[Exercise data Boundary: Start]
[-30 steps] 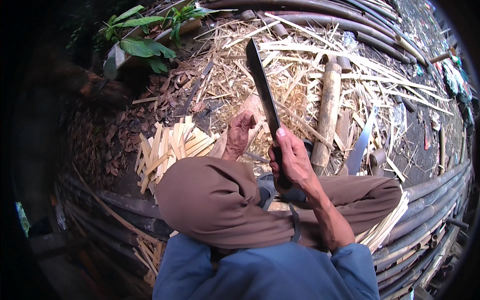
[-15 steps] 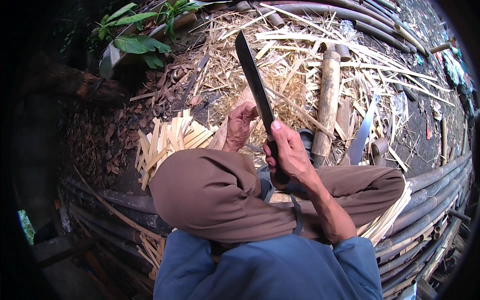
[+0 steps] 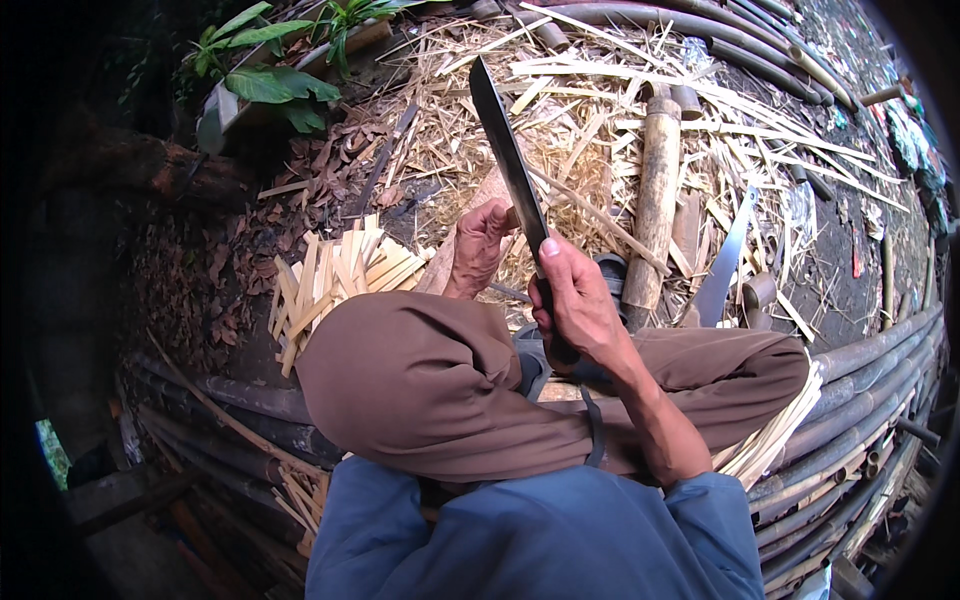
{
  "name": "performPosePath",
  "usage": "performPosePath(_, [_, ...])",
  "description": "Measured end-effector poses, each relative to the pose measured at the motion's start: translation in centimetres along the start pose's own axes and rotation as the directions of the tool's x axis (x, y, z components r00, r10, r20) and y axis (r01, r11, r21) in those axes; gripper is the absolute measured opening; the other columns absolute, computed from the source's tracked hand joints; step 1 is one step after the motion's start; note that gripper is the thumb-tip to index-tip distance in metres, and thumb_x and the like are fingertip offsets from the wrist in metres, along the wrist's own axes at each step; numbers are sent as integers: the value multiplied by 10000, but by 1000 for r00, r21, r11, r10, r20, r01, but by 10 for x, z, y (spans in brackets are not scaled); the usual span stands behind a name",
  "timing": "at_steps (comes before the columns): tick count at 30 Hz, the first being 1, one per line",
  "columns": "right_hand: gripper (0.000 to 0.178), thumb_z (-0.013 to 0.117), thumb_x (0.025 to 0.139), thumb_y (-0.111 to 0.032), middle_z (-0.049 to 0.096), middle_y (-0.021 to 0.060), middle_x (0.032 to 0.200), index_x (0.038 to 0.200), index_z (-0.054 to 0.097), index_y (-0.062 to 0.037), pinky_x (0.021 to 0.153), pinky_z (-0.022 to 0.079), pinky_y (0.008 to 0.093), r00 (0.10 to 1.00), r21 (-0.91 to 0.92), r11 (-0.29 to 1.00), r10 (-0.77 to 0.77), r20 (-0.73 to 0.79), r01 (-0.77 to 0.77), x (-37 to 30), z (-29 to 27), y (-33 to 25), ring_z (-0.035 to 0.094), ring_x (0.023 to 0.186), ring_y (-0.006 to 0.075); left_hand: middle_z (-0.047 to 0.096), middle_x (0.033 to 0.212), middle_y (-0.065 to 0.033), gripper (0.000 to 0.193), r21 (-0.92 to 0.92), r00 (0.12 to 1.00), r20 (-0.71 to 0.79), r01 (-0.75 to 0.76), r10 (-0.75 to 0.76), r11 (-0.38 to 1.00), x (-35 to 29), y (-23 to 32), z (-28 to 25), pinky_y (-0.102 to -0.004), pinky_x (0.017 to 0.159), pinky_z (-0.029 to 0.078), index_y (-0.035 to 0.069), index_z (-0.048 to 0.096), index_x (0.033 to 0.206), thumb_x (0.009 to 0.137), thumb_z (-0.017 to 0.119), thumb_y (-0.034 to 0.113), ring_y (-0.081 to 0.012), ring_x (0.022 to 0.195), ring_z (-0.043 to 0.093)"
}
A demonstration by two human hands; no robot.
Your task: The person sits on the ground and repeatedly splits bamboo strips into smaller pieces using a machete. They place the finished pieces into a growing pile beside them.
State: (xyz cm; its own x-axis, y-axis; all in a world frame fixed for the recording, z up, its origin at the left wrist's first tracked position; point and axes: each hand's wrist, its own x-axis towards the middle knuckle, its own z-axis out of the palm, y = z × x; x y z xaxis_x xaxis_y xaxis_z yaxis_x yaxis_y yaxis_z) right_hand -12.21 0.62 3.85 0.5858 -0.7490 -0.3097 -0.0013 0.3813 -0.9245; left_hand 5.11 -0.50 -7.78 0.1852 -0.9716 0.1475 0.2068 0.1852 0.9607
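Just left of the pale log (image 3: 657,200), a long dark knife (image 3: 522,188) angles outward, tip leaning left; its handle sits in the right hand (image 3: 580,295), fingers closed round it, thumb up near the base of the blade; farther left of the log, the left hand (image 3: 480,245) is half curled, fingertips at or very near the blade's left side; can't tell if they touch it or pinch anything thin; to handle this well, the right grip should be firm and steady, left fingertips on the flat only; which side is sharpened isn't clear, so light, slow finger contact seems safest; aiming the tip away from the brown trousers (image 3: 410,385), nearer than the log, looks sensible too; left of the log, loose shavings (image 3: 570,155) lie thick; well left of it, a heap of pale strips (image 3: 345,275); just right of it, a handsaw (image 3: 725,270) and short tube piece (image 3: 759,292); far left and beyond it, a leafy plant (image 3: 262,86).
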Motion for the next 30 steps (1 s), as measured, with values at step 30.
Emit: performPosePath(30, [446, 430, 1060, -237, 574, 132, 716, 1494, 431, -129, 644, 465, 315, 942, -467, 864, -293, -167, 186, 0, 4, -9, 540, 640, 150, 536, 808, 63, 427, -123, 992, -64, -117, 110, 985, 21, -11, 20, -264, 699, 405, 104, 609, 826, 981, 572, 500, -47, 768, 477])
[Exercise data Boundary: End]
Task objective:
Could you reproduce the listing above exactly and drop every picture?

Result:
[-30 steps] 
[-15 steps] 
[+0 steps] 
{
  "name": "performPosePath",
  "usage": "performPosePath(_, [_, ...])",
  "description": "Measured end-effector poses, each relative to the pose measured at the motion's start: translation in centimetres along the start pose's own axes and rotation as the directions of the tool's x axis (x, y, z components r00, r10, r20) and y axis (r01, r11, r21) in those axes; gripper is the absolute measured opening; the other columns absolute, computed from the source's tracked hand joints; step 1 is one step after the motion's start; note that gripper is the thumb-tip to index-tip distance in metres, and thumb_x and the like are fingertip offsets from the wrist in metres, along the wrist's own axes at each step; numbers are sent as integers: the value multiplied by 10000, but by 1000 for r00, r21, r11, r10, r20, r01, but by 10 for x, z, y (spans in brackets are not scaled); the usual span stands behind a name",
  "timing": "at_steps (comes before the columns): tick count at 30 Hz, the first being 1, one per line",
  "columns": "right_hand: gripper (0.000 to 0.178), thumb_z (-0.013 to 0.117), thumb_x (0.025 to 0.139), thumb_y (-0.111 to 0.032), middle_z (-0.049 to 0.096), middle_y (-0.021 to 0.060), middle_x (0.032 to 0.200), index_x (0.038 to 0.200), index_z (-0.054 to 0.097), index_y (-0.062 to 0.037), pinky_x (0.021 to 0.153), pinky_z (-0.022 to 0.079), pinky_y (0.008 to 0.093), r00 (0.10 to 1.00), r21 (-0.91 to 0.92), r11 (-0.29 to 1.00), r10 (-0.77 to 0.77), r20 (-0.73 to 0.79), r01 (-0.77 to 0.77), x (-37 to 30), z (-29 to 27), y (-33 to 25), ring_z (-0.035 to 0.094), ring_x (0.023 to 0.186), ring_y (-0.006 to 0.075); left_hand: middle_z (-0.047 to 0.096), middle_x (0.033 to 0.212), middle_y (-0.065 to 0.033), gripper (0.000 to 0.193), r21 (-0.92 to 0.92), r00 (0.12 to 1.00), r20 (-0.71 to 0.79), r01 (-0.75 to 0.76), r10 (-0.75 to 0.76), r11 (-0.38 to 1.00), x (-35 to 29), y (-23 to 32), z (-28 to 25), pinky_y (-0.102 to -0.004), pinky_x (0.017 to 0.159), pinky_z (-0.029 to 0.078), index_y (-0.035 to 0.069), index_z (-0.048 to 0.096), index_x (0.033 to 0.206), thumb_x (0.009 to 0.137), thumb_z (-0.017 to 0.119), thumb_y (-0.034 to 0.113), ring_y (-0.081 to 0.012), ring_x (0.022 to 0.195), ring_z (-0.043 to 0.093)"
}
A demonstration by two human hands; no robot.
Your task: The person sits on the ground and repeatedly splits bamboo strips into smaller pieces using a machete. They place the finished pieces into a growing pile beside them.
State: (xyz cm; its own x-axis, y-axis; all in a world frame fixed for the recording, z up, its origin at the left wrist's first tracked position; point and axes: each hand's wrist, its own x-axis towards the middle knuckle, its own z-axis out of the palm, y = z × x; x y z xaxis_x xaxis_y xaxis_z yaxis_x yaxis_y yaxis_z) right_hand -12.21 0.62 3.85 0.5858 -0.7490 -0.3097 -0.0013 0.3813 -0.9245; left_hand 5.11 -0.50 -7.78 0.1852 -0.9716 0.1475 0.2068 0.1852 0.9607
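Just left of the pale log (image 3: 657,200), a long dark knife (image 3: 522,188) angles outward, tip leaning left; its handle sits in the right hand (image 3: 580,295), fingers closed round it, thumb up near the base of the blade; farther left of the log, the left hand (image 3: 480,245) is half curled, fingertips at or very near the blade's left side; can't tell if they touch it or pinch anything thin; to handle this well, the right grip should be firm and steady, left fingertips on the flat only; which side is sharpened isn't clear, so light, slow finger contact seems safest; aiming the tip away from the brown trousers (image 3: 410,385), nearer than the log, looks sensible too; left of the log, loose shavings (image 3: 570,155) lie thick; well left of it, a heap of pale strips (image 3: 345,275); just right of it, a handsaw (image 3: 725,270) and short tube piece (image 3: 759,292); far left and beyond it, a leafy plant (image 3: 262,86).
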Motion for the next 30 steps (1 s), as measured, with values at step 30.
Emit: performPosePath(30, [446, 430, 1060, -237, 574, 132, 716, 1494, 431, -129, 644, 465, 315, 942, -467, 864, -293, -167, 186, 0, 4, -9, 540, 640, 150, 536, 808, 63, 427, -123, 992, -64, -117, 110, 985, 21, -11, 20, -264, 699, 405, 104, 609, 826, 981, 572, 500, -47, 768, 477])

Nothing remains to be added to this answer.